**To do**:
The lines to extract run from the first line of the material below to the line containing "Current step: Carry", both included; leave the pictures behind.
<<<<
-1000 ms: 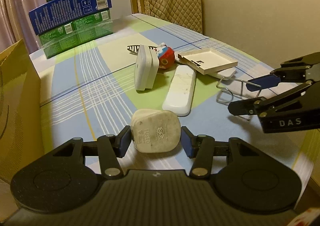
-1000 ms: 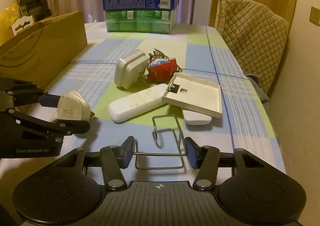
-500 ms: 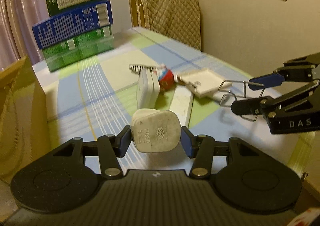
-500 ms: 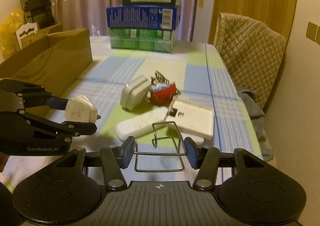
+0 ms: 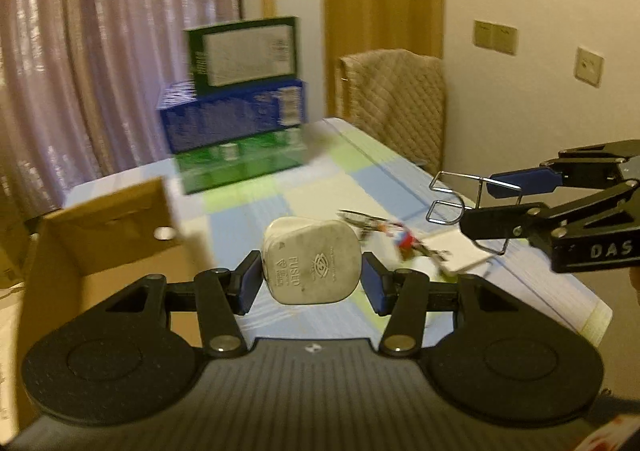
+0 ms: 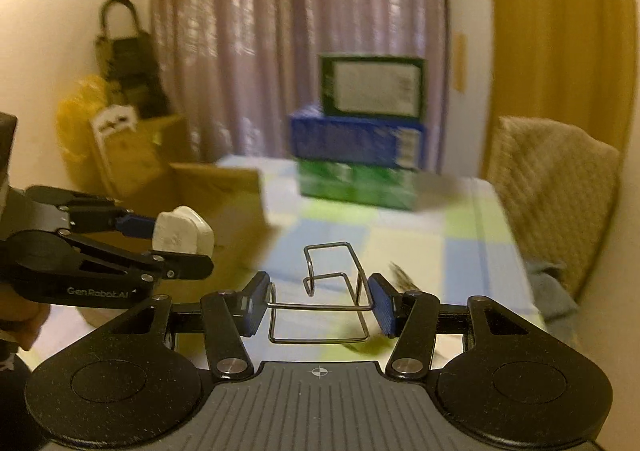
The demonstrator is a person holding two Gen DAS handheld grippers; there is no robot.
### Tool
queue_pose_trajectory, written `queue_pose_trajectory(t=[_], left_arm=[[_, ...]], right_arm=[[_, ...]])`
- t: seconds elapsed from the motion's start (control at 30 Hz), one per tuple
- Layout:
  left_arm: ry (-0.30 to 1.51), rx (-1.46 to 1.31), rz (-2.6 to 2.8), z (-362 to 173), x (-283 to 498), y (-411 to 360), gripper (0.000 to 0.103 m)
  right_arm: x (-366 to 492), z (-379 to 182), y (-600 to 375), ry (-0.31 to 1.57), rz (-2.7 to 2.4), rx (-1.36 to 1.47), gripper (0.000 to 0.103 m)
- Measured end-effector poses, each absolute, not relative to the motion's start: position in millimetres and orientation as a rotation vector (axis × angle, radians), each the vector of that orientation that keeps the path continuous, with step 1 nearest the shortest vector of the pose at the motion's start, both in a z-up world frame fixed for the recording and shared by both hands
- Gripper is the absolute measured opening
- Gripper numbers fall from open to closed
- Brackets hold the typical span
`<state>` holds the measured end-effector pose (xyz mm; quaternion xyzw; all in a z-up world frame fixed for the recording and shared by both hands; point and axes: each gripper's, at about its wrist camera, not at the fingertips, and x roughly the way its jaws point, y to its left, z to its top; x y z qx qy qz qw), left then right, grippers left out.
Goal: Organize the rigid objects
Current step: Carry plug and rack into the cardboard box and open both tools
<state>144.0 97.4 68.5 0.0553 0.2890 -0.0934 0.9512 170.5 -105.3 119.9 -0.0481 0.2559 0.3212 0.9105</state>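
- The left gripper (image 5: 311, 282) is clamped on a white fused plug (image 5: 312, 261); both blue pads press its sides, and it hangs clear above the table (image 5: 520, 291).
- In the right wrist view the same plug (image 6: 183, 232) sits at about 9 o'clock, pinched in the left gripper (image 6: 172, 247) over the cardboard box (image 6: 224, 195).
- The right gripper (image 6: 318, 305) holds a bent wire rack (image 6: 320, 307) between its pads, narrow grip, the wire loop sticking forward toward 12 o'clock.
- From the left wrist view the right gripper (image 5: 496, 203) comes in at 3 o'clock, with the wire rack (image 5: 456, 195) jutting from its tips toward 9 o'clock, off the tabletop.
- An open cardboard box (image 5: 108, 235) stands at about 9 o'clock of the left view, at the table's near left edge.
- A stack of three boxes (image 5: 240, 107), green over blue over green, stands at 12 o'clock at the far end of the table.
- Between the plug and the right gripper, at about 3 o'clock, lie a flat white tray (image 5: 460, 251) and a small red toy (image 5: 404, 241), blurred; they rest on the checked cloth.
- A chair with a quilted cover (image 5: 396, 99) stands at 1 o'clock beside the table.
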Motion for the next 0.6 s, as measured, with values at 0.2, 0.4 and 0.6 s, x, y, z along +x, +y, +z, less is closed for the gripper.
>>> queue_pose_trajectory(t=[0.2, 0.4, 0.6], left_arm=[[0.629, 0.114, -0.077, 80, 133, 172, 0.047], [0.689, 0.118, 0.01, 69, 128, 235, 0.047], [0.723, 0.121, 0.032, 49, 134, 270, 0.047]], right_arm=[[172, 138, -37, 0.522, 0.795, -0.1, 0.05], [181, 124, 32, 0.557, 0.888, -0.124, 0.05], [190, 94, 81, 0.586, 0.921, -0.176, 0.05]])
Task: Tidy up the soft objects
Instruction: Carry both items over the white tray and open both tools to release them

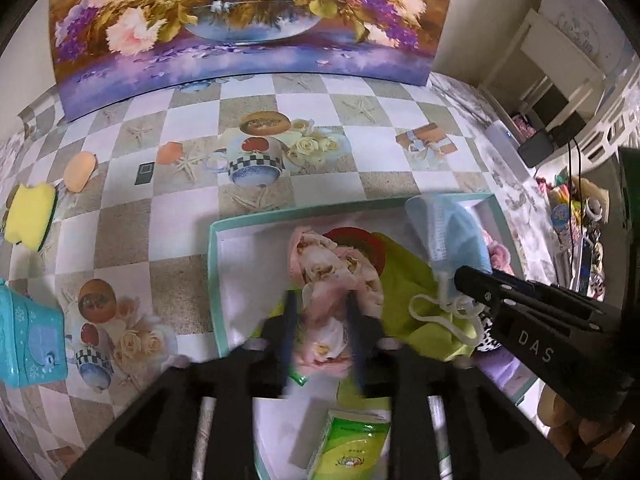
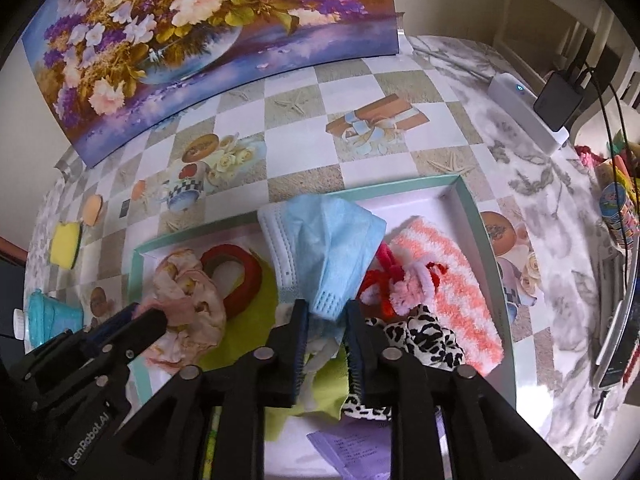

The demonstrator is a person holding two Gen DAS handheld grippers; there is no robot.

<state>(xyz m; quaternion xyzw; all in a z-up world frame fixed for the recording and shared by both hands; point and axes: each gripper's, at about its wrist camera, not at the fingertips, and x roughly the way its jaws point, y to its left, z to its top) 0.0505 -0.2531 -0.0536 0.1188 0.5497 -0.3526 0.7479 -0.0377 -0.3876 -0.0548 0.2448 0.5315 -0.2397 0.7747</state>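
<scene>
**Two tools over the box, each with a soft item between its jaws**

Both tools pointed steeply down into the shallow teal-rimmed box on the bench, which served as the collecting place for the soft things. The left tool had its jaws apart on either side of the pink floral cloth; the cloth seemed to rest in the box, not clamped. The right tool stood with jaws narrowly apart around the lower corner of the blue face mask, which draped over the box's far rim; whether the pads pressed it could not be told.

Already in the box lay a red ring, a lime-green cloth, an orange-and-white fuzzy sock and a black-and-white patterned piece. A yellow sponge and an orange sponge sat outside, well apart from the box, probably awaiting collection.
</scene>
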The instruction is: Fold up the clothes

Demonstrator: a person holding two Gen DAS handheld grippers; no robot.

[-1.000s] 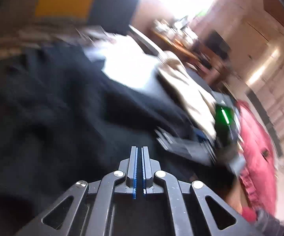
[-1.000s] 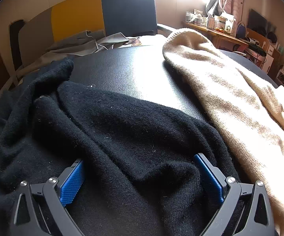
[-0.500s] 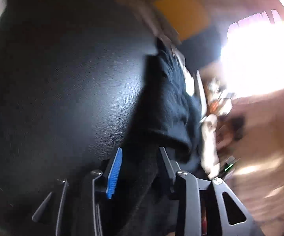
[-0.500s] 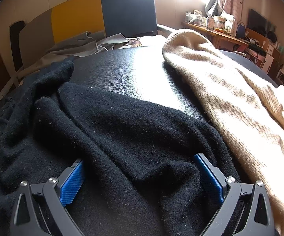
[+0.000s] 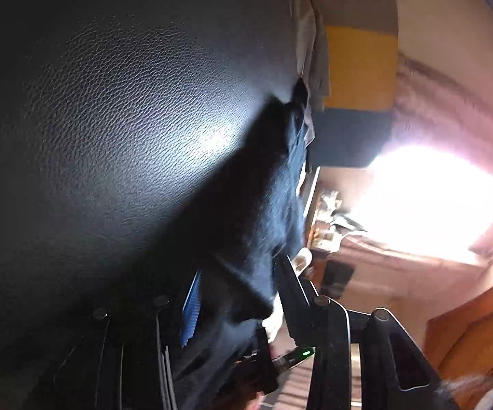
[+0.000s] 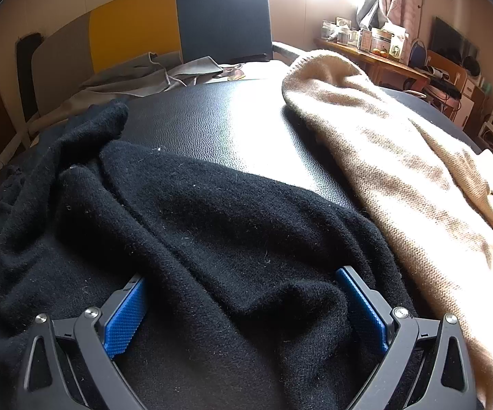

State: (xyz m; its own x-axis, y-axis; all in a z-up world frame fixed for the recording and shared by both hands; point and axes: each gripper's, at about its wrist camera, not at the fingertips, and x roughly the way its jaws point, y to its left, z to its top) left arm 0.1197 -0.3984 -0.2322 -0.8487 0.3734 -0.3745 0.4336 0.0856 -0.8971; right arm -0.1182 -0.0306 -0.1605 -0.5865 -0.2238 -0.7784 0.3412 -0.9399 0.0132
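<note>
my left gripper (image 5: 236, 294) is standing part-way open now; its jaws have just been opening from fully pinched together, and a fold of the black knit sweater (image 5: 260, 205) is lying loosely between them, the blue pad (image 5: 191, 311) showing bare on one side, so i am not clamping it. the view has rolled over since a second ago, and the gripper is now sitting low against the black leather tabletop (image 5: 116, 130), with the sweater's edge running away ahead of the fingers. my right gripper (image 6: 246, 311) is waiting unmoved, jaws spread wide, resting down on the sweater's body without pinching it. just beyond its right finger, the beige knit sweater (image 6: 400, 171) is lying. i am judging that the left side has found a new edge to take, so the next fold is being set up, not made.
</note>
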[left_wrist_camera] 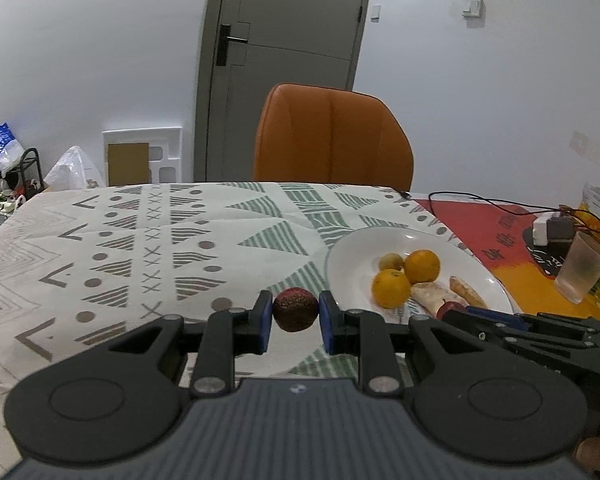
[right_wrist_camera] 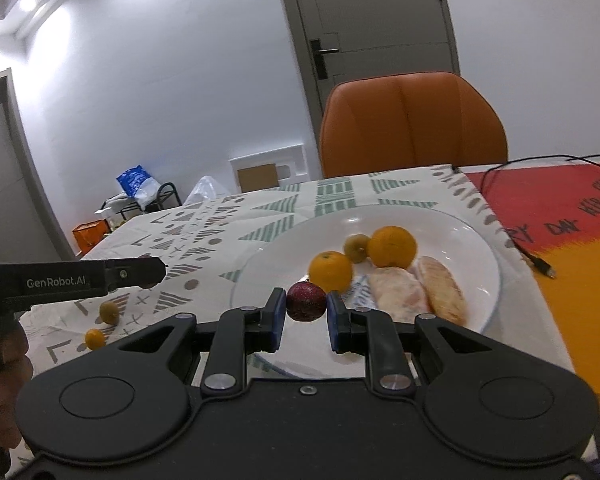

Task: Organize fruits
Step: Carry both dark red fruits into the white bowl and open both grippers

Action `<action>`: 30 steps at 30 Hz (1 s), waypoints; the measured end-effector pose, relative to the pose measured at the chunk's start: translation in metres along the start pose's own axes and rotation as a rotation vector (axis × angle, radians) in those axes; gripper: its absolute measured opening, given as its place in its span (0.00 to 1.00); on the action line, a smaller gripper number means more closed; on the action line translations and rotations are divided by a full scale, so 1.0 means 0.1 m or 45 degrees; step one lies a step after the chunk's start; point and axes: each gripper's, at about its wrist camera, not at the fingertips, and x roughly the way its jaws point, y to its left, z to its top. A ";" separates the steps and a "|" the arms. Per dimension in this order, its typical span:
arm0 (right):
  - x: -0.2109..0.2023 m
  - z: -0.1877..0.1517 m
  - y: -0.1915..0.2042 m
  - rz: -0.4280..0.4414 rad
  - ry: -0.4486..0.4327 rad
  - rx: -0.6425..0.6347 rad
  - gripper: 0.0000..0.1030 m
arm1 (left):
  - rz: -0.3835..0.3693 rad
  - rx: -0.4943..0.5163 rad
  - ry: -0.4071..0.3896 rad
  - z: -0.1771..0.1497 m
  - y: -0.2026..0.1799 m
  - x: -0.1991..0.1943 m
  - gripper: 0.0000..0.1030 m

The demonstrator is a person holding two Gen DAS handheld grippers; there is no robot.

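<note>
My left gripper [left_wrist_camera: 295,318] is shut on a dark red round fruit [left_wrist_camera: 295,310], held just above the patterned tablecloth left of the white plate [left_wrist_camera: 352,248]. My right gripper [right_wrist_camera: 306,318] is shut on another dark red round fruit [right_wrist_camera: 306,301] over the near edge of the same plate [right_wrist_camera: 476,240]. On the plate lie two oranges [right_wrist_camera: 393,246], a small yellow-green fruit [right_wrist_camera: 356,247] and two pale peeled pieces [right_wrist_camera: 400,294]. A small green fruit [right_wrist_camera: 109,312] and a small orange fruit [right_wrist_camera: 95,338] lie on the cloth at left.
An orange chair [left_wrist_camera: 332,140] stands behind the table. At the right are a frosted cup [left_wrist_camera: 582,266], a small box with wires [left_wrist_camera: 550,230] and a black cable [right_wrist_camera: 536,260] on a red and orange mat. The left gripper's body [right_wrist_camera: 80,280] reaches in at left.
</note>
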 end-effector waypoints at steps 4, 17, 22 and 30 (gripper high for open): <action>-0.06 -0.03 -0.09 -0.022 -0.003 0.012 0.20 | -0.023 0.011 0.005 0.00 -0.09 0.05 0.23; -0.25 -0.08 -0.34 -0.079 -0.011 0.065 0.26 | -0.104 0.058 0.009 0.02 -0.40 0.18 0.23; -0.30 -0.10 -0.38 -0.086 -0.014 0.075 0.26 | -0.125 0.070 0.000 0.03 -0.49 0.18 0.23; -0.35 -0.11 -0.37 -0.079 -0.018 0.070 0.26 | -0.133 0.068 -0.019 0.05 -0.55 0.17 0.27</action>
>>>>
**Answer to this exercise**:
-1000 ms: 
-1000 ms: 
-500 ms: 
-500 ms: 
+0 ms: 
+0 ms: 
The demonstrator is a person holding two Gen DAS handheld grippers; there is no robot.
### Tool
queue_pose_trajectory, written `queue_pose_trajectory(t=[_], left_arm=[[_, ...]], right_arm=[[_, ...]])`
- t: seconds elapsed from the motion's start (control at 30 Hz), one per tuple
- Layout:
  left_arm: ry (-0.30 to 1.51), rx (-1.46 to 1.31), rz (-2.6 to 2.8), z (-362 to 173), x (-283 to 498), y (-411 to 360), gripper (0.000 to 0.103 m)
  right_arm: x (-366 to 492), z (-379 to 182), y (-600 to 375), ry (-0.31 to 1.57), rz (-2.7 to 2.4), rx (-1.36 to 1.47), gripper (0.000 to 0.103 m)
- Measured end-effector poses, each absolute, not relative to the motion's start: position in millimetres and orientation as a rotation vector (axis × angle, radians), each the vector of that orientation that keeps the path continuous, with step 1 nearest the shortest vector of the pose at the motion's start, both in a z-up world frame fixed for the recording and shared by both hands
- Gripper is the absolute measured opening
- Gripper numbers fall from open to closed
- Brackets hold the typical span
`<state>` holds the measured end-effector pose (xyz mm; quaternion xyzw; all in a z-up world frame fixed for the recording and shared by both hands; point and axes: each gripper's, at about its wrist camera, not at the fingertips, and x roughly the way its jaws point, y to its left, z to its top; x y z qx qy qz qw), left then right, grippers left out.
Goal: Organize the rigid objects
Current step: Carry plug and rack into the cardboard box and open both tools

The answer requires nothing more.